── Extracted records ──

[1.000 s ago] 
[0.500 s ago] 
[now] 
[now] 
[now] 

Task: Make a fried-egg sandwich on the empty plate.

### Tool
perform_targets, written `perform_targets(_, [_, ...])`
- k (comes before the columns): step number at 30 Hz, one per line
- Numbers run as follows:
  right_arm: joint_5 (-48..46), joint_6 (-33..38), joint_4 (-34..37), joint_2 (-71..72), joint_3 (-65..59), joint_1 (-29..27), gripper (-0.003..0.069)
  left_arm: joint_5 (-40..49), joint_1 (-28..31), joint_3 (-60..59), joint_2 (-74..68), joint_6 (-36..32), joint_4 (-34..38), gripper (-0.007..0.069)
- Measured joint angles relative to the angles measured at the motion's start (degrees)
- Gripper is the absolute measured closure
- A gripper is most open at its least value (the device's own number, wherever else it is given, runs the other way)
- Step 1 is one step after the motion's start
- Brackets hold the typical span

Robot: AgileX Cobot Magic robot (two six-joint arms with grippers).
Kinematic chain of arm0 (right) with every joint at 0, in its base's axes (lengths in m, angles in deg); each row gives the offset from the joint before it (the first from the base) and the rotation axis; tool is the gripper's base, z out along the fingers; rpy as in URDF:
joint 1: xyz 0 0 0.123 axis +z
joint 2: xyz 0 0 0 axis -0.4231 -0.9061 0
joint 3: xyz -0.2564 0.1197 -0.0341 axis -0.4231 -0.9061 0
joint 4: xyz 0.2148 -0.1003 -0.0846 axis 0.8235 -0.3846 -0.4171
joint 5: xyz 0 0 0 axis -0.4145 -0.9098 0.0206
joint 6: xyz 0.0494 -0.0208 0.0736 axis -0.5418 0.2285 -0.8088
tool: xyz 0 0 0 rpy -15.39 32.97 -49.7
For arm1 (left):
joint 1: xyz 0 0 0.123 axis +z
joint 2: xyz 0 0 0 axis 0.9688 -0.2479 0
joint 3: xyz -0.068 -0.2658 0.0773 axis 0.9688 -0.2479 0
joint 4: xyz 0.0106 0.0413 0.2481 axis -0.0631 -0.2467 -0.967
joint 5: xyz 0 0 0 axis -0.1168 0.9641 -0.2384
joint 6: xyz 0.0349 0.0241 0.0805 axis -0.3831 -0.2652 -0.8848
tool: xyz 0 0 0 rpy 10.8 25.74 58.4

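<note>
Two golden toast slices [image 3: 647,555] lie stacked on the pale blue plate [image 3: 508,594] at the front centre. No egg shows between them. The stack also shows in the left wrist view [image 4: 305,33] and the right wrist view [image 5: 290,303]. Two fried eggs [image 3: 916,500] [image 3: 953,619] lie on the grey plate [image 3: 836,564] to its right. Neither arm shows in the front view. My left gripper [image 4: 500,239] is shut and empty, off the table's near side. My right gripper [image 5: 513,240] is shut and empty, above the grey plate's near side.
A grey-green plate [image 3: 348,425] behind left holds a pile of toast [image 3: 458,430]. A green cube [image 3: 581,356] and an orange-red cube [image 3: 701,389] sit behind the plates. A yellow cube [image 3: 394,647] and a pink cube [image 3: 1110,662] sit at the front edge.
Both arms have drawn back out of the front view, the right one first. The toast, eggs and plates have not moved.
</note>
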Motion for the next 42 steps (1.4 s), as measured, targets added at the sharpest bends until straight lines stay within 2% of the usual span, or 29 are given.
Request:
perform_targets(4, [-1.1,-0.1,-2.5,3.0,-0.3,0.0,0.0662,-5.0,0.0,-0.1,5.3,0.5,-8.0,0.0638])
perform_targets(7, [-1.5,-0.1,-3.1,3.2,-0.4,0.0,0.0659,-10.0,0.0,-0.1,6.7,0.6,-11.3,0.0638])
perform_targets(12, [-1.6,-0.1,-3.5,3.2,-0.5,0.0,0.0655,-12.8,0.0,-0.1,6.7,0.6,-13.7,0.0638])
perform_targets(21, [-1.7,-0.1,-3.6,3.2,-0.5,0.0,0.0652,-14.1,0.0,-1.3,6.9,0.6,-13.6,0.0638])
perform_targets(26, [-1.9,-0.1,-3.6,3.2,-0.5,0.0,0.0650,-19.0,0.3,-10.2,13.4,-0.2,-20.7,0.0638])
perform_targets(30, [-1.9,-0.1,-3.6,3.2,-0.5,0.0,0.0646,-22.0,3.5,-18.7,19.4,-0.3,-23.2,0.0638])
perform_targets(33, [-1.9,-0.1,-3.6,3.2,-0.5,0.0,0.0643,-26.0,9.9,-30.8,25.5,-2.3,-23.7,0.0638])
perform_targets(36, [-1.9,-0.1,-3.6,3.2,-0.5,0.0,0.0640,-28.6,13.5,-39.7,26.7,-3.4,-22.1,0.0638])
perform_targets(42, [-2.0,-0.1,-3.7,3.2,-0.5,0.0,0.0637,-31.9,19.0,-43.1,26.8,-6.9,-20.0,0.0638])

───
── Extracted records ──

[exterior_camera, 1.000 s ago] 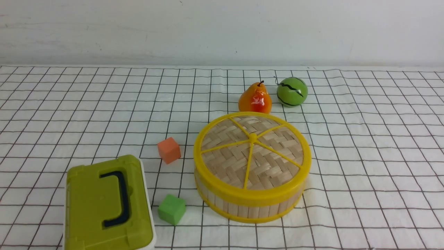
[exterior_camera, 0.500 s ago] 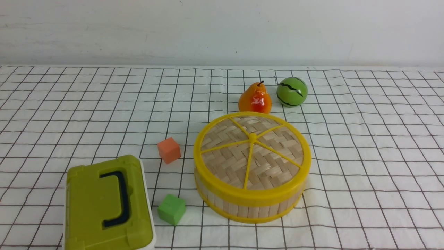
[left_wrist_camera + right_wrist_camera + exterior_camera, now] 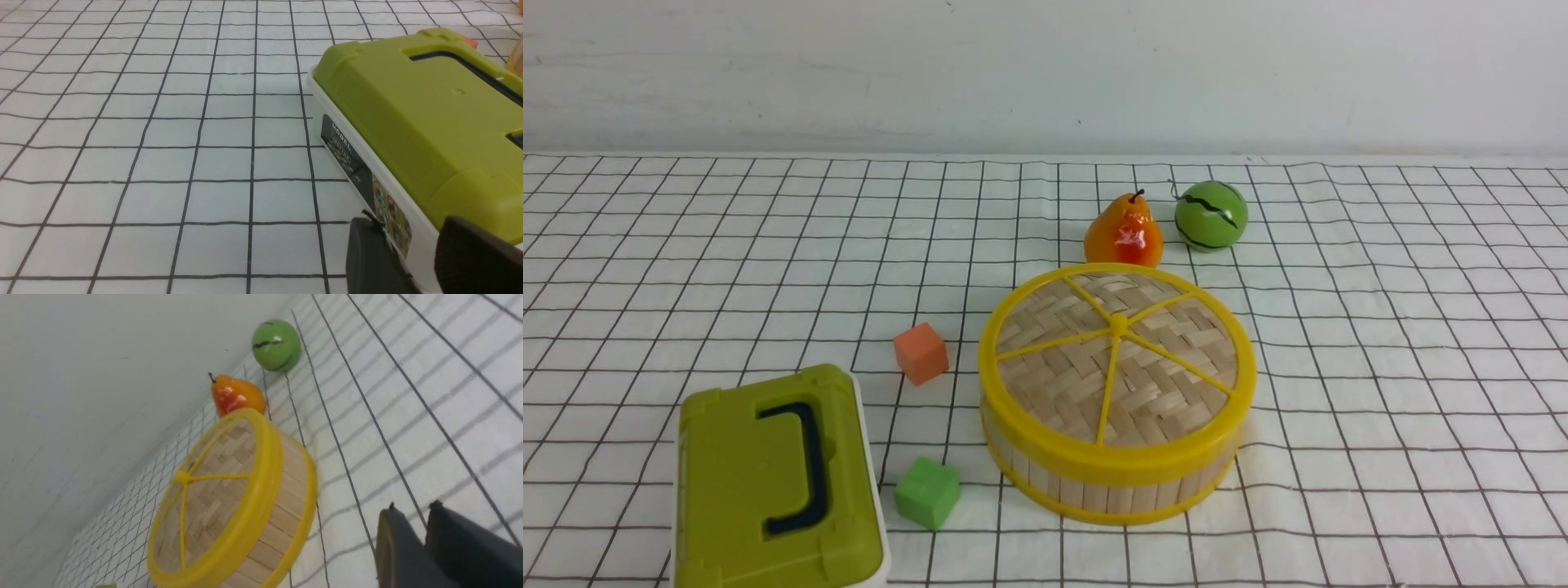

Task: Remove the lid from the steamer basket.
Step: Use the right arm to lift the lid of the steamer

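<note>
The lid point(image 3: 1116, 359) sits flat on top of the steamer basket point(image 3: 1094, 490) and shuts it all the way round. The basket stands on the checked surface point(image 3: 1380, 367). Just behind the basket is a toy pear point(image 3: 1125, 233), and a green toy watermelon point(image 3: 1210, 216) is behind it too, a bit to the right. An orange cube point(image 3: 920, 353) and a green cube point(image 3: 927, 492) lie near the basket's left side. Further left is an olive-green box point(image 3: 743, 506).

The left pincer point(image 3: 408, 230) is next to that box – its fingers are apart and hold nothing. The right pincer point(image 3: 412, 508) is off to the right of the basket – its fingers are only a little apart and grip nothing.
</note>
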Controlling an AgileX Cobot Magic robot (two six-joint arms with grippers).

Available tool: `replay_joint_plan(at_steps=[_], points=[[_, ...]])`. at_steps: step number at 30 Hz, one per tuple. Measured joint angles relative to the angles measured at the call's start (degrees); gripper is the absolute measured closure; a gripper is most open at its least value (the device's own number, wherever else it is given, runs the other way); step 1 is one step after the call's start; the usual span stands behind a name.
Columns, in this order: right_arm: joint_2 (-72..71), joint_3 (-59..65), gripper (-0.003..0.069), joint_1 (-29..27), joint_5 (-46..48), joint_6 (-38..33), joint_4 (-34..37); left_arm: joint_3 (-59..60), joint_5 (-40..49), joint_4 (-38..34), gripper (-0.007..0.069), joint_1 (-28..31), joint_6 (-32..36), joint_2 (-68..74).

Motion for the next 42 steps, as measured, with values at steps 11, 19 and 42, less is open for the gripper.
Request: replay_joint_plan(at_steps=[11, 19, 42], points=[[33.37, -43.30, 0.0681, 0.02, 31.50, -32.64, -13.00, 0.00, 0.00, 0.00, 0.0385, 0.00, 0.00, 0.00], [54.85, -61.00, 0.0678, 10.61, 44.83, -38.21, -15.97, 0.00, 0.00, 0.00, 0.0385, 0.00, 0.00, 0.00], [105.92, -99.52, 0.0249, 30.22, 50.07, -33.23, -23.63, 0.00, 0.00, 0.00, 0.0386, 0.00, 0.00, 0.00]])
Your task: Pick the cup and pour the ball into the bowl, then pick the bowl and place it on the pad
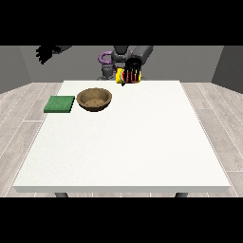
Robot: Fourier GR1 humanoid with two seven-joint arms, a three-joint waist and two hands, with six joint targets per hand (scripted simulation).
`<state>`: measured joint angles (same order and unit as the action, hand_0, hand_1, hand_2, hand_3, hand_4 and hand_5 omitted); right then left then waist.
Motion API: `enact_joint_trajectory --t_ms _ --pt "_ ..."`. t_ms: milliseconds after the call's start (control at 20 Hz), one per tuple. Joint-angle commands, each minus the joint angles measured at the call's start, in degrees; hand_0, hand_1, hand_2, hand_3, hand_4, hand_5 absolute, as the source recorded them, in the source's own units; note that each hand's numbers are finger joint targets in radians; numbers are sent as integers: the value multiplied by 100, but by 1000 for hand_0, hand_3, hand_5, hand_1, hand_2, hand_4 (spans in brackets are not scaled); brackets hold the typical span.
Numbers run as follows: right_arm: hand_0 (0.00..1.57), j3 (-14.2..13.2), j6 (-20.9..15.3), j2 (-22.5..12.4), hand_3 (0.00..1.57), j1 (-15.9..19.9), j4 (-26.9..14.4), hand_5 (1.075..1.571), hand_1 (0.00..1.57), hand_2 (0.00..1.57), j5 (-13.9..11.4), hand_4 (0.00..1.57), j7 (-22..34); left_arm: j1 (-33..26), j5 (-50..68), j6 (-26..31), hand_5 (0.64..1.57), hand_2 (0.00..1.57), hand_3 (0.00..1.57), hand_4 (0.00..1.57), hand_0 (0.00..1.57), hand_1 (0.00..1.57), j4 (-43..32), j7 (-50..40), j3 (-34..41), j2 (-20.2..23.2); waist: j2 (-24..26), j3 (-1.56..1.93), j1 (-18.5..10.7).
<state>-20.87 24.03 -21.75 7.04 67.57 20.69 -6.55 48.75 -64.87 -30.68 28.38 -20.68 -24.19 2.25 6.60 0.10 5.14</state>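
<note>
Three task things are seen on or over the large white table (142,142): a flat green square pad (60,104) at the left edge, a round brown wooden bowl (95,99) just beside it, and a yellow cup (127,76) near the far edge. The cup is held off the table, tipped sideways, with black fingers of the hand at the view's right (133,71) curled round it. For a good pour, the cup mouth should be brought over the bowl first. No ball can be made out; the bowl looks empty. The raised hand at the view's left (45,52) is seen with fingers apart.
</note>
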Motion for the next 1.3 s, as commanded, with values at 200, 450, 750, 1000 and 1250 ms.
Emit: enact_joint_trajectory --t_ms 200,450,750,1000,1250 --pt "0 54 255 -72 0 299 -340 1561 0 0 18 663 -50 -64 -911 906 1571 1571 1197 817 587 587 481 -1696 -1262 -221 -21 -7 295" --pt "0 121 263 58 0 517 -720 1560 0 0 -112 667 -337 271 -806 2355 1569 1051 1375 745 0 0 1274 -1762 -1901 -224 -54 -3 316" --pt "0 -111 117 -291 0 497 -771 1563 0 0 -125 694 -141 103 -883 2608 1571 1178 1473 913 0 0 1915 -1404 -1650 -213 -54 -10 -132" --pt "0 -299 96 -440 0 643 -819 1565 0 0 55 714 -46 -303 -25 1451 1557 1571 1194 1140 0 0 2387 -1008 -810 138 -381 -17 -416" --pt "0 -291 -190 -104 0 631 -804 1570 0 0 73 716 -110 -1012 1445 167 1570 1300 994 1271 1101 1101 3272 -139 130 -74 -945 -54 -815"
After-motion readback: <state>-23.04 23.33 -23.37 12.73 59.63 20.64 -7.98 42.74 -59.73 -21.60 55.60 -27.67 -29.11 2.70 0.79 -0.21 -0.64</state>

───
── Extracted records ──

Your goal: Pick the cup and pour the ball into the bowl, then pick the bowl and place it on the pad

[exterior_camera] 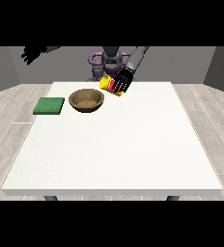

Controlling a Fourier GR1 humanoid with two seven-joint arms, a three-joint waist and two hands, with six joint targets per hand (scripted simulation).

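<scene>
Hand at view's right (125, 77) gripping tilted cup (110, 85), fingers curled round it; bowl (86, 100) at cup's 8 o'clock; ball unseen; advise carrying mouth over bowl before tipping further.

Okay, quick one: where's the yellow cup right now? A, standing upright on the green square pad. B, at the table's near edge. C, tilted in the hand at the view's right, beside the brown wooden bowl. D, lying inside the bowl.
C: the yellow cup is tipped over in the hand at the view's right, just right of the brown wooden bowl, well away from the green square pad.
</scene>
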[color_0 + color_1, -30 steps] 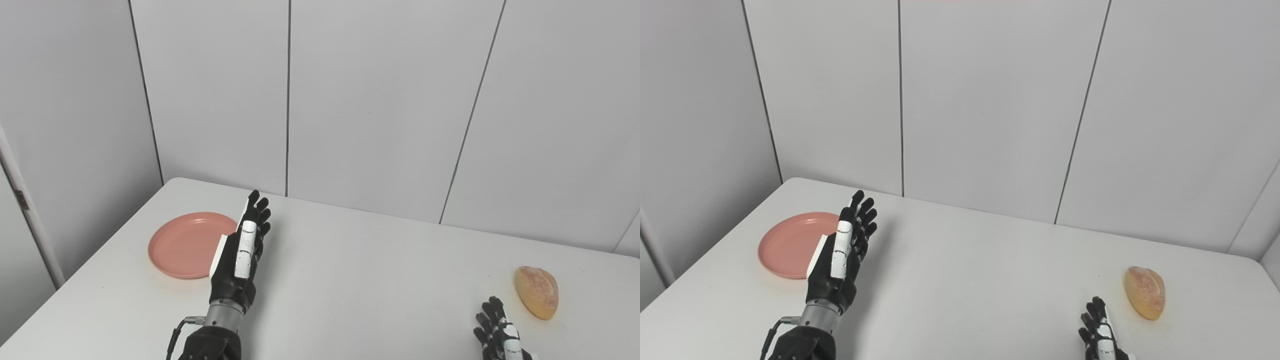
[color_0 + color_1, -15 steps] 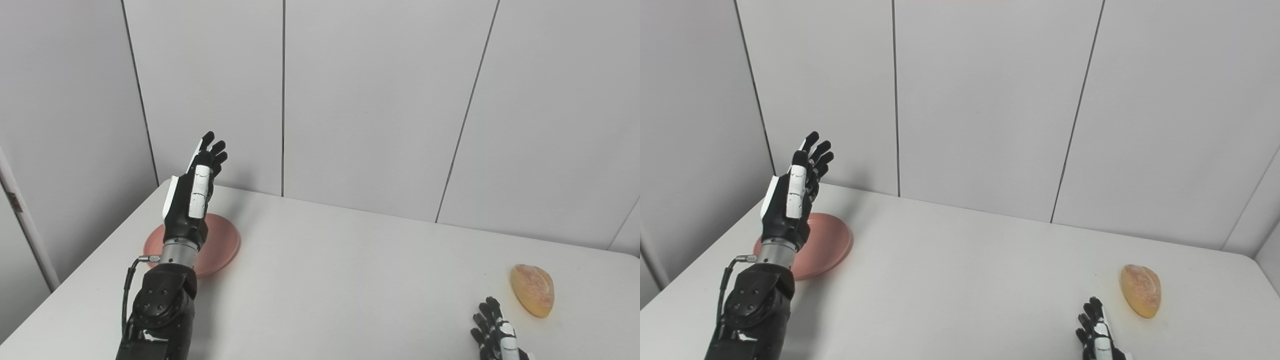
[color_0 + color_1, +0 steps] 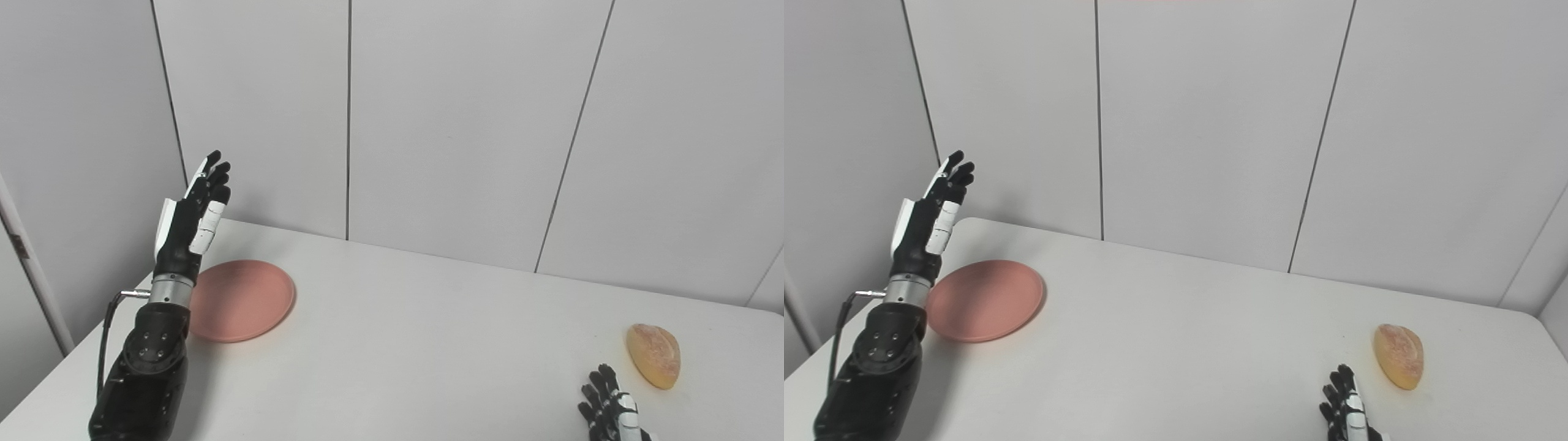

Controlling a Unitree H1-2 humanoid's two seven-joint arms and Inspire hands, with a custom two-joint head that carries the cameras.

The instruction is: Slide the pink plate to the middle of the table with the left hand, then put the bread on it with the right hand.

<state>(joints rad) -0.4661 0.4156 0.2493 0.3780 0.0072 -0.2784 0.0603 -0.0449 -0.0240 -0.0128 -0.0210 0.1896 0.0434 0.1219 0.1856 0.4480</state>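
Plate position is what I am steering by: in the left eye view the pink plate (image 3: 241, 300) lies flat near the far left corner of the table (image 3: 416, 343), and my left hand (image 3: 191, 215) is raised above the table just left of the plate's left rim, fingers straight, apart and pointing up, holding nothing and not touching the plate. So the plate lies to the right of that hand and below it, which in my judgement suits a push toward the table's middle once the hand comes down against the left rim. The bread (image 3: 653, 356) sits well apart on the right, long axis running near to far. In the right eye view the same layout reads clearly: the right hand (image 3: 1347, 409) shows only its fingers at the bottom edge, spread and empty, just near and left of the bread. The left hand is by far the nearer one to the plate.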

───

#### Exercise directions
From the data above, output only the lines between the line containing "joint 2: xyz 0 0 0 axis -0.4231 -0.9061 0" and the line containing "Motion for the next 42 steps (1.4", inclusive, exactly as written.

#### Response to the exercise
joint 2: xyz 0 0 0 axis -0.4231 -0.9061 0
joint 3: xyz -0.2564 0.1197 -0.0341 axis -0.4231 -0.9061 0
joint 4: xyz 0.2148 -0.1003 -0.0846 axis 0.8235 -0.3846 -0.4171
joint 5: xyz 0 0 0 axis -0.4145 -0.9098 0.0206
joint 6: xyz 0.0494 -0.0208 0.0736 axis -0.5418 0.2285 -0.8088
tool: xyz 0 0 0 rpy -15.39 32.97 -49.7
For arm1 (left):
joint 1: xyz 0 0 0.123 axis +z
joint 2: xyz 0 0 0 axis 0.9688 -0.2479 0
joint 3: xyz -0.068 -0.2658 0.0773 axis 0.9688 -0.2479 0
joint 4: xyz 0.0106 0.0413 0.2481 axis -0.0631 -0.2467 -0.967
joint 5: xyz 0 0 0 axis -0.1168 0.9641 -0.2384
joint 6: xyz 0.0349 0.0241 0.0805 axis -0.3831 -0.2652 -0.8848
tool: xyz 0 0 0 rpy 10.8 25.74 58.4

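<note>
Two golden toast slices [image 3: 647,555] lie stacked on the pale blue plate [image 3: 508,594] at the front centre. No egg shows between them. The stack also shows in the left wrist view [image 4: 305,33] and the right wrist view [image 5: 290,303]. Two fried eggs [image 3: 916,500] [image 3: 953,619] lie on the grey plate [image 3: 836,564] to its right. Neither arm shows in the front view. My left gripper [image 4: 500,239] is shut and empty, off the table's near side. My right gripper [image 5: 513,240] is shut and empty, above the grey plate's near side.
A grey-green plate [image 3: 348,425] behind left holds a pile of toast [image 3: 458,430]. A green cube [image 3: 581,356] and an orange-red cube [image 3: 701,389] sit behind the plates. A yellow cube [image 3: 394,647] and a pink cube [image 3: 1110,662] sit at the front edge.
Both arms have drawn back out of the front view, the right one first. The toast, eggs and plates have not moved.
</note>
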Motion for the next 42 steps (1.4 s), as measured, targets added at the sharpest bends until straight lines stay within 2% of the usual span, or 29 are given.

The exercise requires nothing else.